黒猫ネロの帰郷(エルケ・ハイデンライヒ)

2005-10-23 22:13:57 | 書評
0181e15b.jpg世界的なベストセラーになった「ヌレエフの犬」は高名なダンサーのヌレエフが、カポーティ家のパーティの縁で面倒をみることになった犬が、飼い主の死後、ダンスを覚えてヌレエフの墓前でステップを切る話だが、それに先立ち書かれた、「黒猫ネロの帰郷」も同種の筋立てだ。

まず嫌われ者の暴力猫だったネロが登場。イタリア南部の農家でのことだ。そして近くの別荘にドイツ人家族が訪れた際に、双子の妹のローザとともに、ドイツ人夫妻に媚を売ることに成功。そのまま、ドイツに移住し、都会猫として、縄張りを張るわけだ。そして、長い期間のドイツ生活の末、黒い毛並みにも白いものが混じるようになる。そして妹のローザが病気で亡くなる。

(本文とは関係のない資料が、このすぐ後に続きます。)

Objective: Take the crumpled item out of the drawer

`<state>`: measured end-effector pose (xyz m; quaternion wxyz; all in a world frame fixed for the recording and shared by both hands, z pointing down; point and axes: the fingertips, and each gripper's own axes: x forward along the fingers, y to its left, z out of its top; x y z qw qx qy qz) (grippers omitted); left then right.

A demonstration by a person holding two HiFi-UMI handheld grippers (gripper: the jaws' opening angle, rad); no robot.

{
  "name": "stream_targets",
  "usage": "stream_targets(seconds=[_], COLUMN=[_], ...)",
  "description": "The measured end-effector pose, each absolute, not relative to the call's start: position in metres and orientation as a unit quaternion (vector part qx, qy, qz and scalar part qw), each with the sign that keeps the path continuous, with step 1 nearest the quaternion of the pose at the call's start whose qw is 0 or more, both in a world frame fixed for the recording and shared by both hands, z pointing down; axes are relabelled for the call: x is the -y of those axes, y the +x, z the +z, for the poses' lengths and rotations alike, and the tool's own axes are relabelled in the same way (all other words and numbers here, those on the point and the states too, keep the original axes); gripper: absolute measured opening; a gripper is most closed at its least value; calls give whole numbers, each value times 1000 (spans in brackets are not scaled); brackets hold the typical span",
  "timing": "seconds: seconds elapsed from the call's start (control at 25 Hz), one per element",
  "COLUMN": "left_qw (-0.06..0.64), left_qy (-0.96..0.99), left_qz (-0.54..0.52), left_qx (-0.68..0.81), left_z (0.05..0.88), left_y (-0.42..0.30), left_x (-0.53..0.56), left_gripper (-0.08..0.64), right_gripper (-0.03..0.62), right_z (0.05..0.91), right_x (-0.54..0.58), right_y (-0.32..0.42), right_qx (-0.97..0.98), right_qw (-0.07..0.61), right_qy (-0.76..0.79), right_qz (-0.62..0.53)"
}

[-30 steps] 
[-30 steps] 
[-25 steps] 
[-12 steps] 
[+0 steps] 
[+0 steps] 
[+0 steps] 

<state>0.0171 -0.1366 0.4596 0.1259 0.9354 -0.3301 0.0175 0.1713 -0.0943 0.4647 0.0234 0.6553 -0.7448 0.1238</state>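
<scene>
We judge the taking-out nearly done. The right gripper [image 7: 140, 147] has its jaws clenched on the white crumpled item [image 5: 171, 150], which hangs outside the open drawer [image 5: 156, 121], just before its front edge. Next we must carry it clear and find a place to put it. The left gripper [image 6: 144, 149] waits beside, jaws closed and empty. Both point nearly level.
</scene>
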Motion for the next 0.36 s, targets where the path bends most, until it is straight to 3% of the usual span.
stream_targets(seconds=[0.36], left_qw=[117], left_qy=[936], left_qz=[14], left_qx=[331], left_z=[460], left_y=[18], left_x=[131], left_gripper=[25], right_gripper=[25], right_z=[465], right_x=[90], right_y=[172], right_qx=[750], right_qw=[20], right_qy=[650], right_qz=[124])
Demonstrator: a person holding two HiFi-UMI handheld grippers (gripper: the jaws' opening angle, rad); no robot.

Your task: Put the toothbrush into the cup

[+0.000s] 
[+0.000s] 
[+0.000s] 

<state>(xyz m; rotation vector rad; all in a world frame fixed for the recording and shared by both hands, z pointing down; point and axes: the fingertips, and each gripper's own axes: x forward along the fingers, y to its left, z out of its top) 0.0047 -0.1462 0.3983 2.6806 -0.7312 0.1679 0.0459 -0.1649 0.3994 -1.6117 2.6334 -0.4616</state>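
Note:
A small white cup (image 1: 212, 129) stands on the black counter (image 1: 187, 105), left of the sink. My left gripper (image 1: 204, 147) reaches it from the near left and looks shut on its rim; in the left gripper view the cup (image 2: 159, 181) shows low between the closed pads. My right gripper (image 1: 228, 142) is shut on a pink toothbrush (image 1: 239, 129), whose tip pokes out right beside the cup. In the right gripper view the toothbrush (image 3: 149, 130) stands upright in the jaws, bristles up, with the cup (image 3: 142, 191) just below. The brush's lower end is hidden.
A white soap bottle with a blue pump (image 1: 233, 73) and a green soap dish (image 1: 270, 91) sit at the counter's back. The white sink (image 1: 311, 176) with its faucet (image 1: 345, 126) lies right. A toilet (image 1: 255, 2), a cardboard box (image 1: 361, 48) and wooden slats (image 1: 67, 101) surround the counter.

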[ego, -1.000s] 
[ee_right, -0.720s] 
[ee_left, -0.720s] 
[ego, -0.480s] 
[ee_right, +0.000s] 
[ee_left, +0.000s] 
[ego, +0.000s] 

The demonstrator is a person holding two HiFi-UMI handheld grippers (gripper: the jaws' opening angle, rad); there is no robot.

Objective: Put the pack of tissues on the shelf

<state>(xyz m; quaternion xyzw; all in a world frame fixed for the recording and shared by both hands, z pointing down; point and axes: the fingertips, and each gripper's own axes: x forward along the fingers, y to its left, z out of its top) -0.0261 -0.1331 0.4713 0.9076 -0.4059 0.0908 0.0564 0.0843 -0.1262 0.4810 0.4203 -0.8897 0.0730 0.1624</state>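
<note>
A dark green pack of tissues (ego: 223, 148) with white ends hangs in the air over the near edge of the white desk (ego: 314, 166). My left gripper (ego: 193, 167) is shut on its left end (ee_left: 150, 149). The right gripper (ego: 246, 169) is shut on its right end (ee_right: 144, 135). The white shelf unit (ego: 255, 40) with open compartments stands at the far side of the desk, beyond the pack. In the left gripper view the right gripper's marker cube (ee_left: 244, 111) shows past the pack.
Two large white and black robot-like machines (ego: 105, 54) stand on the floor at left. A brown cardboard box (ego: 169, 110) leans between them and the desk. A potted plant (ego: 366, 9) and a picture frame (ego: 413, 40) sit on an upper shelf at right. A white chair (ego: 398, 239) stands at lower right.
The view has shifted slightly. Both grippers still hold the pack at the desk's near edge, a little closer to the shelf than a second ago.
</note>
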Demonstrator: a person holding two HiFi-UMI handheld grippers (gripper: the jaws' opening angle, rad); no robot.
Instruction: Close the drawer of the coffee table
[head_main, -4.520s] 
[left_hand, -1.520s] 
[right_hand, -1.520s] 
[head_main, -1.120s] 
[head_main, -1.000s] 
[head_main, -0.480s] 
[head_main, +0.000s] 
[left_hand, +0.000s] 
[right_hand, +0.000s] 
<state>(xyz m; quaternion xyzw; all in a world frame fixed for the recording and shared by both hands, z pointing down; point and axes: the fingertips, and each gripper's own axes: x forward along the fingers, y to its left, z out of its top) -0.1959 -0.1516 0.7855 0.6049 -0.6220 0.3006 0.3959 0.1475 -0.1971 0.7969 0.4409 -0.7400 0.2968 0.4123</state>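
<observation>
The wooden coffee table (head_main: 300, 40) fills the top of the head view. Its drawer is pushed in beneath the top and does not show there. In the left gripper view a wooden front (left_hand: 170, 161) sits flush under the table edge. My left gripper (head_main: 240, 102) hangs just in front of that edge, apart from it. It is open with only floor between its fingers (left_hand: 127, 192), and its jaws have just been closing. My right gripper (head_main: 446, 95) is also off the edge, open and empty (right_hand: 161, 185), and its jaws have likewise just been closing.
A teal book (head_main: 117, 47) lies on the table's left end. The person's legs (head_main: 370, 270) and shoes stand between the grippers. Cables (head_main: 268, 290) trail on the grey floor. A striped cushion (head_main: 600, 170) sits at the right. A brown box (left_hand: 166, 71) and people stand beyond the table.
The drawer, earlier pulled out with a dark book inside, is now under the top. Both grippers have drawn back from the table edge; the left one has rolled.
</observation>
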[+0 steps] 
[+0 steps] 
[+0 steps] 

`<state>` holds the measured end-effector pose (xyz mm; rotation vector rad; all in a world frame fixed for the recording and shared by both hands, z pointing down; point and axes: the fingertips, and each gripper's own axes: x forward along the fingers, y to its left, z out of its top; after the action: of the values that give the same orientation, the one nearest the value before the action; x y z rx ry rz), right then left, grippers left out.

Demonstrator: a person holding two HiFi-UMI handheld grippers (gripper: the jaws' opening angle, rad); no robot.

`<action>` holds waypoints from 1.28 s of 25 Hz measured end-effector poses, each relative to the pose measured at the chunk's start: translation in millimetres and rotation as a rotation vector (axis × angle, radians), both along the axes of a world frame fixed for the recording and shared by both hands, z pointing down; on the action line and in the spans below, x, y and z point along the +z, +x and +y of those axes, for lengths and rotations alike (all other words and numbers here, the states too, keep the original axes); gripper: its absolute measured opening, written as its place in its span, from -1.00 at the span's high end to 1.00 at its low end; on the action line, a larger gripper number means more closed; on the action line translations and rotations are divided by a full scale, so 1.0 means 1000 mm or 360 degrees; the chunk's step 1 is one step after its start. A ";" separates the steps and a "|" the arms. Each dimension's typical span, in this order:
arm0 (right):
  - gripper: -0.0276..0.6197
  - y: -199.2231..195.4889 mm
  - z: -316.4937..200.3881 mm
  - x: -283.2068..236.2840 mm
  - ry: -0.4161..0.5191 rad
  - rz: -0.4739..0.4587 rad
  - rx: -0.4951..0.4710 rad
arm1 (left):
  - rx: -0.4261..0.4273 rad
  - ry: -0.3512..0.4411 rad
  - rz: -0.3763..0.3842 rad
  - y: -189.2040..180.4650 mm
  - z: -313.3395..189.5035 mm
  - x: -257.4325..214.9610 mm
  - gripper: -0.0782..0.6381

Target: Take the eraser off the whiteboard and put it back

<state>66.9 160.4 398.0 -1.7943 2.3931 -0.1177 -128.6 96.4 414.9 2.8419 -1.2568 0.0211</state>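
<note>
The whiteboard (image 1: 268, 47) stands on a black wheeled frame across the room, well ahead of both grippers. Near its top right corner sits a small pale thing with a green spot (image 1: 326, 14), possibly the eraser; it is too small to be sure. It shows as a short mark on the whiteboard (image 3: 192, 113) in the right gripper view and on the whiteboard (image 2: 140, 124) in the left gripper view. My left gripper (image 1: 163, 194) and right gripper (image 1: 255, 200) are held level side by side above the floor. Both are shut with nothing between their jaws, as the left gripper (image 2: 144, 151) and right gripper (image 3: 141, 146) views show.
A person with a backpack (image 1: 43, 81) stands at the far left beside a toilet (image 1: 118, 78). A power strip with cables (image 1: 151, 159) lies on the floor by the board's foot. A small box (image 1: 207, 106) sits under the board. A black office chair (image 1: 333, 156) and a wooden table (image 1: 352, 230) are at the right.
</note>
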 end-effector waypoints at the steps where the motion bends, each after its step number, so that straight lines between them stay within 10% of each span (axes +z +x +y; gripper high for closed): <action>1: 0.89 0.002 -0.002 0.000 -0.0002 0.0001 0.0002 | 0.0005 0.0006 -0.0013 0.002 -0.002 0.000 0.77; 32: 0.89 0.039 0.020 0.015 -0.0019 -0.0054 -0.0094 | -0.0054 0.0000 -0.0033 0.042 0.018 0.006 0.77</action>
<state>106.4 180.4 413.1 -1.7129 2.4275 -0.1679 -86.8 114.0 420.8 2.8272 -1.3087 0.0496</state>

そのうち、またドイツ人夫妻がイタリアの別荘に行く際、年老いたネロを連れて帰るのだが、ここで大脱走することになり、またもイタリアの農家に年老いた体を休めることになるということで、あっさり書くと「帰ってきた寅さん」みたいで面白くないのが、ドイツではベストセラーになった。解説を読むと、イタリアの生活にあこがれるドイツ人に受けた、ということだそうだが、そうは読めないのだが。まあ、近くの国にあこがれて迷惑な戦争を始めた国ではあるから、隣の芝生が青く見え過ぎるのだろうか・・

しかし、後でよく考えると、黒猫ネロの右足の先端が白くなっているという点が何度も強調されているのだが、何かを象徴しているのだろうか。

また、こども向きの童話にしては、「ネロ」はイタリアでもドイツでもしょっちゅう子ネズミをつかまえて、きれいに食い尽くしてから、脾臓をぺっと吐き出すのだが、内容が残酷ではないだろうか(猫の本質はそういうものかもしれないが)。

以前、ミヒャエルエンデの罠にはまり、長編作品をかたっぱしに読んだのだが、ハイデンライヒは寡作なので、溺れることはないだろう(たぶん)。